Canonical URL Helper
Normalise any URL — force https, drop tracking params, sort query.
Overview
The Canonical URL Helper normalises any URL into a single canonical form — forcing HTTPS, lowercasing the host, stripping default ports and known tracking parameters (utm_*, fbclid, gclid), sorting query keys alphabetically, and collapsing redundant slashes. Output is the value you would put inside a <link rel="canonical"> tag.
Reach for it when consolidating duplicate-URL issues flagged by Google Search Console, generating canonical tags for a sitemap, or learning how to normalise URLs for SEO and how to strip tracking parameters consistently. Useful for SEO analysts, link-building teams, and developers wiring canonical logic into a CMS.
How it works
Search engines treat URLs that differ only by case, trailing slash, scheme, or parameter order as separate documents unless told otherwise via a rel="canonical" link. The helper implements the WHATWG URL standard with an SEO-focused normalisation pass on top: protocol upgrade, host lowercase, default-port removal (:80, :443), query-string filter list, query-key sort, and optional trailing-slash policy.
The tracking-parameter filter list covers UTM tags, ad-platform click IDs (gclid, fbclid, msclkid, wbraid), session IDs, and a few Shopify/HubSpot defaults.

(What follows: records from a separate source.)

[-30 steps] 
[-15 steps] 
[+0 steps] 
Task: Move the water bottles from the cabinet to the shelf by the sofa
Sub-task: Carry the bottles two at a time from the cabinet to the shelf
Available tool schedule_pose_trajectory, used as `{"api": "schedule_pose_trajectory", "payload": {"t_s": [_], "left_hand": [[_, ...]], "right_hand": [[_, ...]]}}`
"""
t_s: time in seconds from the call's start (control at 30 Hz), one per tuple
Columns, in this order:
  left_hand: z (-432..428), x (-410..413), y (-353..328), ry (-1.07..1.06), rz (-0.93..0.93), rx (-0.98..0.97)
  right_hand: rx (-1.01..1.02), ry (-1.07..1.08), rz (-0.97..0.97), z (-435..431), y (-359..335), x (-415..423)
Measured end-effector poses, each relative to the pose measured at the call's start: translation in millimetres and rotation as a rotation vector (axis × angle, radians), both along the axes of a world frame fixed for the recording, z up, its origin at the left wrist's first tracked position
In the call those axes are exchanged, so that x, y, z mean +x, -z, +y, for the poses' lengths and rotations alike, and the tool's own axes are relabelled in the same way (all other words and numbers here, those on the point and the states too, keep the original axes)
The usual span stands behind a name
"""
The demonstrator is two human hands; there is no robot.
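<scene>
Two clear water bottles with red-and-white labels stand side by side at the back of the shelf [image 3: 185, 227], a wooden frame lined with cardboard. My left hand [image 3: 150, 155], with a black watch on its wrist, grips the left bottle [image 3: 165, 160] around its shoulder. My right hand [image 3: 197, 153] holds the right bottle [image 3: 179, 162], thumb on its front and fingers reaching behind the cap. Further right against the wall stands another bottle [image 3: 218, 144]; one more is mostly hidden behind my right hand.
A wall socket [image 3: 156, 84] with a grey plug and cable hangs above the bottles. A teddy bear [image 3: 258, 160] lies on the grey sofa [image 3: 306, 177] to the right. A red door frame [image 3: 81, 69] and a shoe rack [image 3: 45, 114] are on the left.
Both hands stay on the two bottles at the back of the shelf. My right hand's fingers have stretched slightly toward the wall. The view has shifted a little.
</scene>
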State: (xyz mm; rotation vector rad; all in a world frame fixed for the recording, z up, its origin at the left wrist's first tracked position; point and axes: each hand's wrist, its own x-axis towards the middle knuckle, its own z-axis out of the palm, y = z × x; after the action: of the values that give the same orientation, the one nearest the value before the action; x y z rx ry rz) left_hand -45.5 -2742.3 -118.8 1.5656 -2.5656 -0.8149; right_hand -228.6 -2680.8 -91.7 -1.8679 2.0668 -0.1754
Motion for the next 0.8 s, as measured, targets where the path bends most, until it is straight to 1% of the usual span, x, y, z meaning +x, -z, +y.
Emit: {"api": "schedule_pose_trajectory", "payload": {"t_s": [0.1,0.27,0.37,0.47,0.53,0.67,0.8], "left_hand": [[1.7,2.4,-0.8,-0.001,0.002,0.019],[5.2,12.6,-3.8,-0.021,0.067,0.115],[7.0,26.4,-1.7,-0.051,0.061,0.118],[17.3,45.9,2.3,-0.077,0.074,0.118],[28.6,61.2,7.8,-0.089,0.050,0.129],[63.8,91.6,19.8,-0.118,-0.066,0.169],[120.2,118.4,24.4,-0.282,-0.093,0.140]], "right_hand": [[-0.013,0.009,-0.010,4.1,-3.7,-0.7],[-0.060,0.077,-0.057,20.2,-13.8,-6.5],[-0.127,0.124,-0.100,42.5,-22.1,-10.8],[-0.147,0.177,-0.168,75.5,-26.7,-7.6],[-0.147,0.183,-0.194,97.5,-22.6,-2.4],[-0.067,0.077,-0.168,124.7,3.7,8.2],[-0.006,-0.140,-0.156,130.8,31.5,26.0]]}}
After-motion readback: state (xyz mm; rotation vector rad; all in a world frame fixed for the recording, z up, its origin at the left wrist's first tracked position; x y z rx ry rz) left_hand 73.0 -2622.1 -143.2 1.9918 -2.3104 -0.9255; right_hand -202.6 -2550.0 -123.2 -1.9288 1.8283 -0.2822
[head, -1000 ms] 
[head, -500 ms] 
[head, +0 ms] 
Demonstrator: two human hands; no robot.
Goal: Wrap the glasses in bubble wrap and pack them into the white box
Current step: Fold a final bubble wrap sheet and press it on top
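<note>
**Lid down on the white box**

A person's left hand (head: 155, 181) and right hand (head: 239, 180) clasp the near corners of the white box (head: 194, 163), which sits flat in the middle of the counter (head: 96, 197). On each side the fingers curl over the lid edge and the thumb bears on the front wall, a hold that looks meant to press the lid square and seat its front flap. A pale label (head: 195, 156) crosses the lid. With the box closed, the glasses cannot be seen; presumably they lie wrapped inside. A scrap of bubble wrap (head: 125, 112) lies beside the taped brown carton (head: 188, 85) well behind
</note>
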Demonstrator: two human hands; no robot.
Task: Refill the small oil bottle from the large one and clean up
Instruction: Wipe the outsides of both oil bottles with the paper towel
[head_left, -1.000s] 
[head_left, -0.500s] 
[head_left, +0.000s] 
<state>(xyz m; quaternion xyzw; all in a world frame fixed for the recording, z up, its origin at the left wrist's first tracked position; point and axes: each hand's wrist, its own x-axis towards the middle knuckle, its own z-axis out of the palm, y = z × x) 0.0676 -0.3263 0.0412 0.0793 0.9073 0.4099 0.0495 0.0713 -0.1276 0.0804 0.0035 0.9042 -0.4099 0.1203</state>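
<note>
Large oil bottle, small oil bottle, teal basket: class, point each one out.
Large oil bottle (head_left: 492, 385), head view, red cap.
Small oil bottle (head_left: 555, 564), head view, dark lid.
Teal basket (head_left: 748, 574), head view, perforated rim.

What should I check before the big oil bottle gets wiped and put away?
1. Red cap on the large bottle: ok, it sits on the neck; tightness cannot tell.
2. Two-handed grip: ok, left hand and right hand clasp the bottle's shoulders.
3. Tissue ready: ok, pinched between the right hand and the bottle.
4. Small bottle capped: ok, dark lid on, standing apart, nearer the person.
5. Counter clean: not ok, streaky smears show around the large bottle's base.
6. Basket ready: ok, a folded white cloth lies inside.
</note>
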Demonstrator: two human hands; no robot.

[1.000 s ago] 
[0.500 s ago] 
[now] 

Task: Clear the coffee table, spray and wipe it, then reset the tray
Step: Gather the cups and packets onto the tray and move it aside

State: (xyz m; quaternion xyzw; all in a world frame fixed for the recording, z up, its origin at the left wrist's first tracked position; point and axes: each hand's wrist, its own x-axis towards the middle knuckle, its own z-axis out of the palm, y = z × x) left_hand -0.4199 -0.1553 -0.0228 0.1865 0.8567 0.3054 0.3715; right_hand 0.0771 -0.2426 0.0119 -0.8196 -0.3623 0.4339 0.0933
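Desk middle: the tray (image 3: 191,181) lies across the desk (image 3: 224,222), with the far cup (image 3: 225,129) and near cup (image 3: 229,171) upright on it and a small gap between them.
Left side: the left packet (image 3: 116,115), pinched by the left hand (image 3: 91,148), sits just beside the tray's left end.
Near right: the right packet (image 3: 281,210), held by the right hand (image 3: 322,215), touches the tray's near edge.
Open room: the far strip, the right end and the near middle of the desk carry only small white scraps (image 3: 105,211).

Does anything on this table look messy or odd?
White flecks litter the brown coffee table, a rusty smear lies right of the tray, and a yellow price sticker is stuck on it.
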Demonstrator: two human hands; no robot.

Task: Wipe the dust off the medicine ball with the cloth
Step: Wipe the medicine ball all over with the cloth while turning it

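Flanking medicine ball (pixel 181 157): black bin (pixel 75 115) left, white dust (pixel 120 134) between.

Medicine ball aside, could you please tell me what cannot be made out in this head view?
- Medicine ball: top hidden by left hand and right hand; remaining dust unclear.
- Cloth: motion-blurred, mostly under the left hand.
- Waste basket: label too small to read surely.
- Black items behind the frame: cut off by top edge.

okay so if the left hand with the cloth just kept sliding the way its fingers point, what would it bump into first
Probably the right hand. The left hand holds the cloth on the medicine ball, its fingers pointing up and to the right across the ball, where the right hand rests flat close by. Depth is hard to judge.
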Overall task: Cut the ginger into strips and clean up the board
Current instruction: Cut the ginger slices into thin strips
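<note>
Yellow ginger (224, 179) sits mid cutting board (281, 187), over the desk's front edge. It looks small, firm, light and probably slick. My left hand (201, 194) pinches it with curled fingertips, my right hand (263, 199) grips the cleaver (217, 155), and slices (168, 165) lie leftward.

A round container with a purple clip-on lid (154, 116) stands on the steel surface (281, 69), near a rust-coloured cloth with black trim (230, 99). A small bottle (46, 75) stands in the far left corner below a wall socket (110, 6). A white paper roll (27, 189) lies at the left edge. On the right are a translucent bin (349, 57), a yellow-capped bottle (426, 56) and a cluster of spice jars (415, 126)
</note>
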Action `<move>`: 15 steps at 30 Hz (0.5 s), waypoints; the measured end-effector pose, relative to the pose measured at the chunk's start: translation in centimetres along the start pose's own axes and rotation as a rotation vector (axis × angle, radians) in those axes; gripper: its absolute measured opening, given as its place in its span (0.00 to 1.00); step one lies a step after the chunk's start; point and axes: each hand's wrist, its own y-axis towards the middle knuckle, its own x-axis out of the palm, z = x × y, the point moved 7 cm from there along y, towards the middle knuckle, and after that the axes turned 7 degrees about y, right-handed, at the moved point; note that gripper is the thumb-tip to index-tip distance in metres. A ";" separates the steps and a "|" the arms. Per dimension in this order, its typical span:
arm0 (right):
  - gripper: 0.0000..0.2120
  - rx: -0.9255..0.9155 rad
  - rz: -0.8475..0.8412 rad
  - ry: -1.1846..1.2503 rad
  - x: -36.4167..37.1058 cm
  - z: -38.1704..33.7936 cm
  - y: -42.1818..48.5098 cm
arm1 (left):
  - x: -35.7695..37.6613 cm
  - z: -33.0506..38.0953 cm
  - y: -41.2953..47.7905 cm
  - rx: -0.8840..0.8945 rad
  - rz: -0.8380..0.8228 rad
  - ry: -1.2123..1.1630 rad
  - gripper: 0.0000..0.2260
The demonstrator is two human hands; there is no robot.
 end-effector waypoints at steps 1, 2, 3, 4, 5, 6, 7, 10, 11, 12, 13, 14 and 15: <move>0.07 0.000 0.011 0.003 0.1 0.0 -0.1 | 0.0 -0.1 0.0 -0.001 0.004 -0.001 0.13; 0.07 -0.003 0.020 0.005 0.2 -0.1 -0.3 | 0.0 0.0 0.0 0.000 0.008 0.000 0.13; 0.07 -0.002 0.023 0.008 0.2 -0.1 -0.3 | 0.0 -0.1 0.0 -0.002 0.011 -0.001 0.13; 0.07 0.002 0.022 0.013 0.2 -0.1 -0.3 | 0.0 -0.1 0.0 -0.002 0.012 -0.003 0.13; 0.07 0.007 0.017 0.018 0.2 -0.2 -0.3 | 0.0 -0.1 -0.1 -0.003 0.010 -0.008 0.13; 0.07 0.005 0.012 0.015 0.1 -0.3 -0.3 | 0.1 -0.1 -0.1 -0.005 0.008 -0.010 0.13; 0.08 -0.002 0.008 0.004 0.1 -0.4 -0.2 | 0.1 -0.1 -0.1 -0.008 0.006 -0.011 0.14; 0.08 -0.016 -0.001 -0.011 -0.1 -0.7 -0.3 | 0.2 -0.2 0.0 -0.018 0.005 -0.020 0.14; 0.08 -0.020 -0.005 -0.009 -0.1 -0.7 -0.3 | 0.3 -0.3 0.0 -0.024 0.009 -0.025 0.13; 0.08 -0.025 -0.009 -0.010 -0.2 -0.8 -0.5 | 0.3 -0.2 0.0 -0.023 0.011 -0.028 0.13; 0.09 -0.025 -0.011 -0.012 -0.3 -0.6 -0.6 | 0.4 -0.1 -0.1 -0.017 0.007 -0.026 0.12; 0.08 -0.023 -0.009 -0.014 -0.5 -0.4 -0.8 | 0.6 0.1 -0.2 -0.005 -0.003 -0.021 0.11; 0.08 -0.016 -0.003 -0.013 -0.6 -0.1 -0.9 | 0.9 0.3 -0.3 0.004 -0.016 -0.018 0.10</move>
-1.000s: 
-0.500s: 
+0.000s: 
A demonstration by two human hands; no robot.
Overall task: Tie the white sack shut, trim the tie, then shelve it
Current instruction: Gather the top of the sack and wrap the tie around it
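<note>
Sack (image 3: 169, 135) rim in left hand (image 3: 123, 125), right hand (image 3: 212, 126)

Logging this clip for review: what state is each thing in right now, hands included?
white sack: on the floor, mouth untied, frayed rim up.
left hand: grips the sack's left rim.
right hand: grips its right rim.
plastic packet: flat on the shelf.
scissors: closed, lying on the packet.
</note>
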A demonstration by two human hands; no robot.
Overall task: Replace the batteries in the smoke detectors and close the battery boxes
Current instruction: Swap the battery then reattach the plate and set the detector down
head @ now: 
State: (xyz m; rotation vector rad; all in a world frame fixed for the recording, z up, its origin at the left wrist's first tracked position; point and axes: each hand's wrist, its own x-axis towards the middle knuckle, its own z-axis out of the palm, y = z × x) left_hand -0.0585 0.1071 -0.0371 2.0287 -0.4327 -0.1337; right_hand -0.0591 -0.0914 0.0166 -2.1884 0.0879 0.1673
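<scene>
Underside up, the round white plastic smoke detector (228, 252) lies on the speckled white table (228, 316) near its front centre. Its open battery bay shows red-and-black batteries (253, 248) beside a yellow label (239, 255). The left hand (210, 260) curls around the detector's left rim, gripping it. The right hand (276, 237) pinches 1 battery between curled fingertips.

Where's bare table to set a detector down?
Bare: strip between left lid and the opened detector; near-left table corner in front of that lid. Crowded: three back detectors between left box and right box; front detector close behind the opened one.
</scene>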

You can add custom keys to ignore and choose whether to preserve fragments (search engines usually drop them).
Examples
HTTP://Example.com:80/Blog/?utm_source=twitter&id=5→https://example.com/Blog/?id=5.https://example.com/path//double///slash→https://example.com/path/double/slash.https://example.com/a?b=2&a=1&fbclid=xyz→https://example.com/a?a=1&b=2.https://example.com/page/#section→https://example.com/page/(fragment stripped).
FAQ
Should canonicals always be absolute URLs?
Yes. Google explicitly recommends absolute URLs in rel="canonical" to avoid ambiguity, even though relative URLs are technically valid.
Does the helper preserve case in the path?
Path case is preserved because servers may treat it as significant. Only the host is lowercased, which is always safe per RFC 3986.
What about trailing slashes?
You can pick a policy — always add, always strip, or leave untouched. Pick one and stick to it sitewide; mixing causes its own duplicate-content problems.
Will this also remove session cookies in the path?
No. URL-embedded session IDs (;jsessionid=...) are path parameters and are removed if you enable the matrix-parameter stripping option. Cookies in headers are untouched.